Juventud interrumpida
No se requiere ser de un bando político o de otro para legitimar la indignación.
A los ocho jóvenes de Samaniego les troncharon la vida. Sus ojos ya no verán el mar. Ni volverán a ver el fulgor de una noche estrellada. Tampoco podrán soñar con los manantiales que en esa región de Nariño se desprenden de las cordilleras. Antes habían caído cinco niños afros en un cañaduzal al suroriente de Cali. Y después, y después, más jóvenes. Esas muertes duelen. No se requiere ser de un bando político o de otro para legitimar la indignación. Suficiente con tener el corazón del lado de la vida y la dignidad humana.
Pienso con amargura en los consumidores de cocaína, que en algún lugar donde haya demanda afiebrada, posibilitan, en medio de su propia evasión, que existan corredores de narcotráfico y delincuencia en una lejana región de Suramérica que nada les importa. Esas son las venas abiertas que no tuvo en cuenta el escritor Eduardo Galeano, arrepentido de su libro al final de sus días. Al pensador francés Jacques Attali, que ha escrito mucho sobre el futuro de la sociedad, le preguntaron por lo que va a seguir después de esta pandemia. Fue bastante discreto en su respuesta, como quien no sabe bien, que es como piensan los sabios desde Sócrates. Se atrevió a decir que la salud y la educación serán los protagonistas del mundo tras la peste de ahora. Pero todavía eso puede ser abstracto para nosotros.

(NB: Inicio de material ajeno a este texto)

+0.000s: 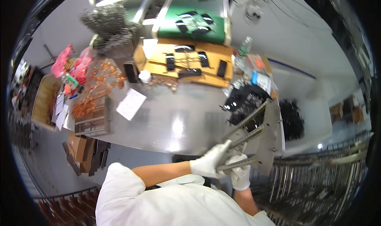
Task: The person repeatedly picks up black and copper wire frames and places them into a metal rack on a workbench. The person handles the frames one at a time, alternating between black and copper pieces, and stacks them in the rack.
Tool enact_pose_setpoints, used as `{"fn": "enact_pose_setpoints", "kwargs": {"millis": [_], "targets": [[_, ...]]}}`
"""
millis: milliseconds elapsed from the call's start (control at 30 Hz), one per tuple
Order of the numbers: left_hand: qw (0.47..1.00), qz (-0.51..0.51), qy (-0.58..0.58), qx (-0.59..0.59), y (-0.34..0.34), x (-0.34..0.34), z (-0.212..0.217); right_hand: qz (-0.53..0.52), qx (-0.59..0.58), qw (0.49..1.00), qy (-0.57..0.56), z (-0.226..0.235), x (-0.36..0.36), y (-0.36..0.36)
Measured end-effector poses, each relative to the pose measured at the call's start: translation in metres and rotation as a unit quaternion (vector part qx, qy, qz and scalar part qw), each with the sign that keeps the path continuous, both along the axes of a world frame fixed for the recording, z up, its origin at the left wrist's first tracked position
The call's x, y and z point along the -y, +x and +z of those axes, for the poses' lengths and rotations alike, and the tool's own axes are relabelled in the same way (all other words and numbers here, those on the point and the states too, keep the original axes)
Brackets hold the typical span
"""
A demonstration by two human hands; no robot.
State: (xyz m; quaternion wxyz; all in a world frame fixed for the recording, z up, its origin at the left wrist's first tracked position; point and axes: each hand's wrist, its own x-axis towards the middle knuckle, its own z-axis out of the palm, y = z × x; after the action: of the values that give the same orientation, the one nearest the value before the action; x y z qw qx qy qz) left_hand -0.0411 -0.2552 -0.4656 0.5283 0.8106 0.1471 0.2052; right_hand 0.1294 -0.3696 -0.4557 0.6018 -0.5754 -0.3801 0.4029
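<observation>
A grey metal rack [270, 132] with several notched bars stands tilted at the right front of the table. Both my hands are in white gloves. My left hand [209, 162] is closed at the near ends of the bars, its fingers partly hidden among them. My right hand [241, 176] grips the rack low down, close beside the left, with the lowest bar crossing in front of its fingers. Behind the rack lies a heap of shiny black pieces [248, 99], partly covered by it.
A grey metal table [158, 119] bears a white sheet [131, 103], copper-coloured parts [101, 81] and another metal rack [93, 121] at left. Black pieces lie on a yellow board [158, 67] at the back, before a green conveyor belt [168, 31]. Metal racks [313, 178] stand at right.
</observation>
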Motion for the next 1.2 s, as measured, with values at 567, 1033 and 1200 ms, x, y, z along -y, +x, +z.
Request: {"fn": "enact_pose_setpoints", "kwargs": {"millis": [567,1033,1200], "targets": [[0.902,0.267,0.227,-0.252,-0.196,-0.095,-0.052,0.261,0.742,0.612,-0.077,-0.089,-0.502,-0.086],[0.892,0.289,-0.292,0.187,-0.198,-0.187,-0.049,0.48,0.443,0.75,0.104,0.08,-0.323,-0.127],[0.808,0.263,-0.239,0.47,-0.214,-0.205,-0.002,0.233,0.481,0.819,0.207,0.054,-0.26,-0.16]]}}
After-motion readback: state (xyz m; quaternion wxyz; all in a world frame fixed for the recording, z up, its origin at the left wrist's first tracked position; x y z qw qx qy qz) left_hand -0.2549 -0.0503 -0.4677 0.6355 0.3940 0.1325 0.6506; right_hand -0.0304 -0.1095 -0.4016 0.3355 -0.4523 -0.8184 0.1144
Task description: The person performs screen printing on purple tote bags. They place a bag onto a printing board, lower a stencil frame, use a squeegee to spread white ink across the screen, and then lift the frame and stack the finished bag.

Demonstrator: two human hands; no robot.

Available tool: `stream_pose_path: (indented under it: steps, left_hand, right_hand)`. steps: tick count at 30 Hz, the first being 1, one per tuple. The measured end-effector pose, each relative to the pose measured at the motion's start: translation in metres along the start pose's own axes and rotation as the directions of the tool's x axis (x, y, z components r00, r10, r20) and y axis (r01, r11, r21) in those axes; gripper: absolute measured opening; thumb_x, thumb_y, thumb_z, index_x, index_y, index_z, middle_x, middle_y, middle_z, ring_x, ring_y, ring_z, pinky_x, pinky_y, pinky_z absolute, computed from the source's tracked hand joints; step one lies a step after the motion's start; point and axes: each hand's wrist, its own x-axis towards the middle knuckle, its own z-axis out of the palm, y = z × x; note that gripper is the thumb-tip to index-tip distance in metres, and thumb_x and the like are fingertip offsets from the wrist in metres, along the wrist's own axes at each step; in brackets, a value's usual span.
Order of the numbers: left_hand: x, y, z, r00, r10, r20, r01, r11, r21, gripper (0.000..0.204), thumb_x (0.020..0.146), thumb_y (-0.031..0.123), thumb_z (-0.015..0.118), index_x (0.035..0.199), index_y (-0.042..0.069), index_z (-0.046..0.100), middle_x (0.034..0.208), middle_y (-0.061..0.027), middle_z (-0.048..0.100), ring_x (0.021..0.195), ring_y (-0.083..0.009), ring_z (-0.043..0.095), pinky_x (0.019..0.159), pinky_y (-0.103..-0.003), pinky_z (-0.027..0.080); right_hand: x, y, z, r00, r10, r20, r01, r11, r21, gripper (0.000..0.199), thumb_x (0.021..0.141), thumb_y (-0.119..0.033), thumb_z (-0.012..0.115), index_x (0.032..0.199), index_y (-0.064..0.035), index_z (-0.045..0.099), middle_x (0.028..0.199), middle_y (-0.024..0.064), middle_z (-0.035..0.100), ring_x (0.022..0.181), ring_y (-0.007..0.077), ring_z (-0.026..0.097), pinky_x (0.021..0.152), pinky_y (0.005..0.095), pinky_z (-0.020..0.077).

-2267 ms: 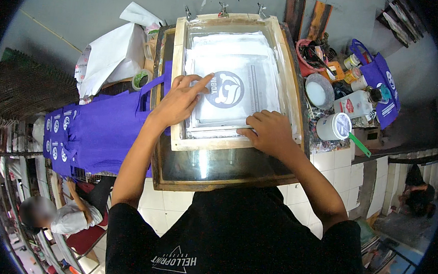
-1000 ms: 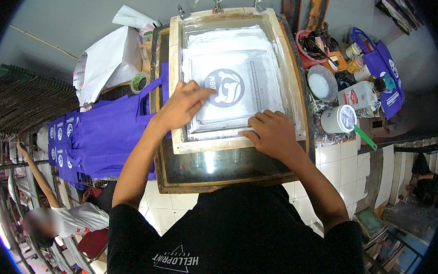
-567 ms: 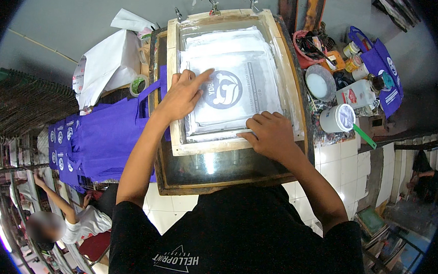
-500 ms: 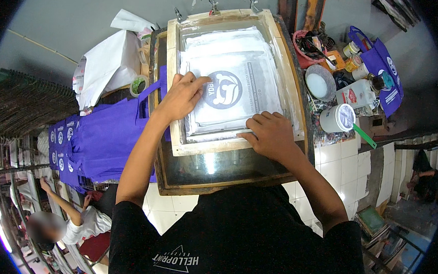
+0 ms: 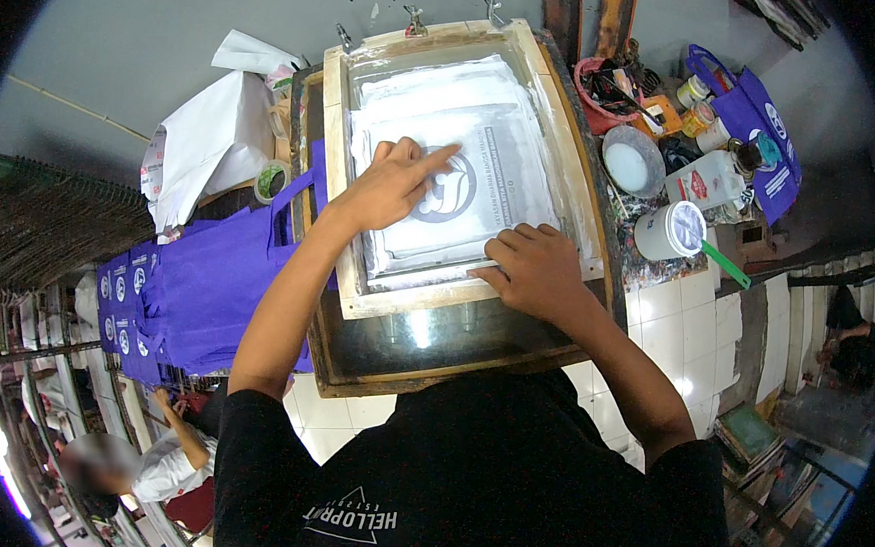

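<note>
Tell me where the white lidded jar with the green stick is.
In the head view, the white jar stands right of the wooden screen frame, just below the clear bottle, beyond the right hand.

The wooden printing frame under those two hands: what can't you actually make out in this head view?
- Round design on the wooden frame's mesh: partly covered by the left hand.
- Mesh under the right hand: hidden by the palm.
- What lies under the frame: veiled by the mesh.
- Print on the purple bags: too small.
- Pots and bottles at the right: crowded, contents unclear.
- Table's near edge: hidden behind the person's black shirt.
</note>
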Motion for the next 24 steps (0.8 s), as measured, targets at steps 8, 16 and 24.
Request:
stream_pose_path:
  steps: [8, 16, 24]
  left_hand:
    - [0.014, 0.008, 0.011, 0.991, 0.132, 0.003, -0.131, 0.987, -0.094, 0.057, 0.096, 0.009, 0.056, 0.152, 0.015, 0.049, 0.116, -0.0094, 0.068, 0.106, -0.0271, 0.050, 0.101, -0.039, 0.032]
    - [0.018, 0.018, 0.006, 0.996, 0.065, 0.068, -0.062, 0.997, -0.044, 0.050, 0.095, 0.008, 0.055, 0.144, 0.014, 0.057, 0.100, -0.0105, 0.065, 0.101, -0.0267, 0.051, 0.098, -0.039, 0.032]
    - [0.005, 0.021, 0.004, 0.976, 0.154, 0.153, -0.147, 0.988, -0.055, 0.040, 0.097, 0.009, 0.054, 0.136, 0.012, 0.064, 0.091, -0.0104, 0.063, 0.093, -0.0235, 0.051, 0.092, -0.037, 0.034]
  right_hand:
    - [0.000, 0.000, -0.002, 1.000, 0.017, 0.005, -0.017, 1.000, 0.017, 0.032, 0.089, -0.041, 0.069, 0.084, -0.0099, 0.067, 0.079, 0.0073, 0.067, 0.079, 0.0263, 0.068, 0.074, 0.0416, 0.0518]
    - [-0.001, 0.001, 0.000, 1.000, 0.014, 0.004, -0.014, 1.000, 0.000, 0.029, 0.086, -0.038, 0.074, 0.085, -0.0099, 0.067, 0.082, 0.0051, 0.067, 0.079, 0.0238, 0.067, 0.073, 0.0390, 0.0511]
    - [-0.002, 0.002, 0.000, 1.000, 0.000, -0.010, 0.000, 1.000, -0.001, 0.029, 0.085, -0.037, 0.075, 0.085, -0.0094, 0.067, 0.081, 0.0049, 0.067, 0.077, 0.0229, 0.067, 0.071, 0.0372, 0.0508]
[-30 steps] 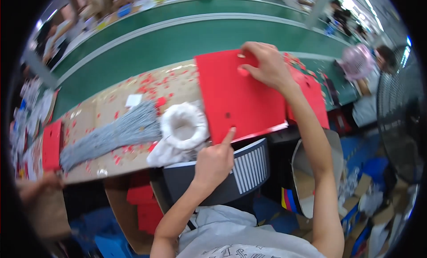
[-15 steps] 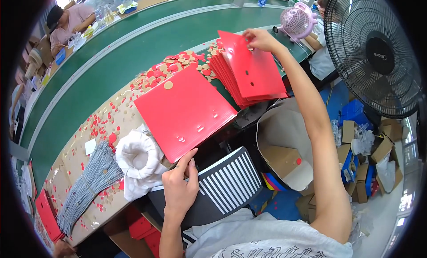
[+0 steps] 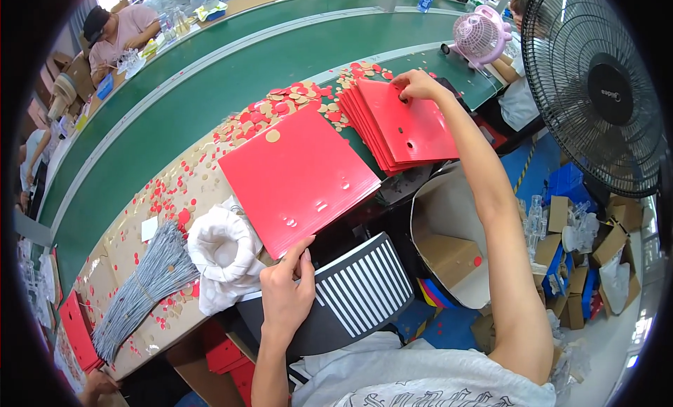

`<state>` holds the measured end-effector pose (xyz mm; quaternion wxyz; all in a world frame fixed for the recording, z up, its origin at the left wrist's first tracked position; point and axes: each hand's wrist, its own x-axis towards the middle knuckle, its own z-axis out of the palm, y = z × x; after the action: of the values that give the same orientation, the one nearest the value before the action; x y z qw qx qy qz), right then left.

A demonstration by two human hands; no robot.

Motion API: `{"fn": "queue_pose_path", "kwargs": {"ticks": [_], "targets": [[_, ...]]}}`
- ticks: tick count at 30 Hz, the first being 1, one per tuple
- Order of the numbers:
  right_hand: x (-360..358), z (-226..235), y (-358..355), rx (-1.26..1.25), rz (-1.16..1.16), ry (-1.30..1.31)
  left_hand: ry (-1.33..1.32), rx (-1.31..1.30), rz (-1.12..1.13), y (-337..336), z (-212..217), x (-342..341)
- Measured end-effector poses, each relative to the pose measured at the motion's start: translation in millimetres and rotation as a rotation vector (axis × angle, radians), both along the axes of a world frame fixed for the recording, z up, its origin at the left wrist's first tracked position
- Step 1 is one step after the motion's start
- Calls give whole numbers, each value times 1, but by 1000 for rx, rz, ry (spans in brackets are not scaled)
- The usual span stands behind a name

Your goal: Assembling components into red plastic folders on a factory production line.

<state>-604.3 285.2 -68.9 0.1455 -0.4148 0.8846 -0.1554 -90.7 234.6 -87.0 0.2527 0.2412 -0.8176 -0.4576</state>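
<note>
Red plastic folder sheets lie in two groups on the tabletop [image 3: 203, 190]: a flat square stack of glossy red sheets [image 3: 298, 175] in the middle, and a fanned pile of red punched sheets [image 3: 403, 126] just to the right of that stack, toward the green conveyor belt [image 3: 182, 105]. Compared with half a second ago, the right hand [image 3: 415, 84] no longer lifts the fanned pile off the surface; the pile now rests flat, and the hand sits on its far corner, fingers curled over the top sheet near a punched hole. The left hand [image 3: 286, 295] has stayed at the near edge of the square stack, fingers loosely bent, fingertips touching the stack's near corner and gripping nothing that I can make out.

The near corner of the square stack overhangs the tabletop edge above a black-and-white striped panel [image 3: 357, 295]. Left of the stack sits a crumpled white cloth ring [image 3: 224, 253], touching the stack's left corner, and farther left a bundle of grey cords [image 3: 140, 288]. Round red and tan paper punchings [image 3: 280, 102] litter the surface behind the stack. Open room lies on the conveyor belt beyond the stack; right of the fanned pile the tabletop ends, with an open cardboard box [image 3: 449, 246] below and a large black fan [image 3: 596, 84] well to the right.
</note>
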Motion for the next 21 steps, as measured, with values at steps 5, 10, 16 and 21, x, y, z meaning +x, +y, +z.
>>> {"fn": "queue_pose_path", "kwargs": {"ticks": [5,10,16,21], "targets": [[9,1,0,-150,157,422,5,-15,100,-7,-2,-3],[265,40,-19,-645,665,406,-31,-169,260,-21,0,28],[392,3,30,-555,1119,261,14,-189,411,-27,11,35],[402,-17,28,-723,1136,64,-43,-218,506,-26,18,54]]}}
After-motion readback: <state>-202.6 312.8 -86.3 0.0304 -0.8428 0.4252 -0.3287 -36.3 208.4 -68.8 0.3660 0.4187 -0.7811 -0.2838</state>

La salud es atención oportuna, medicamentos al alcance de todos, vacunas que no tuvieron incontables infectados y tantos seres humanos que siguen falleciendo en los hospitales. Educación son niños y jóvenes que crecen con ilusiones y proyectos, pero que mientras tanto solo miran a los computadores para recibir clases virtuales en las que se les puede ir la vida palpitante, congelada en imágenes de una pantalla, sustituto a medias del aprendizaje socializado, compartido, disfrutado más allá de las cuatro paredes de sus casas. La educación tampoco les llegó a los jóvenes de Samaniego, ni a quienes en tantos barrios y veredas de nuestro país los asaltaron con sangre. Pandemia y muerte. El anverso y reverso temible de una moneda con la que estamos pagando guerras ajenas. Sin embargo, uno espera que se aborden las masacres sin oportunismos políticos. Estamos cansados del diagnóstico reciclado que insiste en que vivimos en un país que venera la cultura de la muerte. Nos matamos todos los días, dicen. No es así, los colombianos no somos violentos ni matones. Eso no va en nuestra sangre ni en nuestra herencia cultural sino en la mente de grupos criminales que llevan años, y continúan reproduciéndose, al margen no solo de la ley sino también en contra de la voluntad mayoritaria que queremos paz, respeto por la vida humana, solidaridad, que no impide discrepar civilizadamente.
Si la salud y la educación van a ser protagonistas del mundo por venir, que el Estado y la sociedad les aseguremos a jóvenes y niños, de las veredas campesinas a los barrios más urbanizados, acceso igualitario a los sistemas de salud, y a colegios y universidades. La tarea es enorme.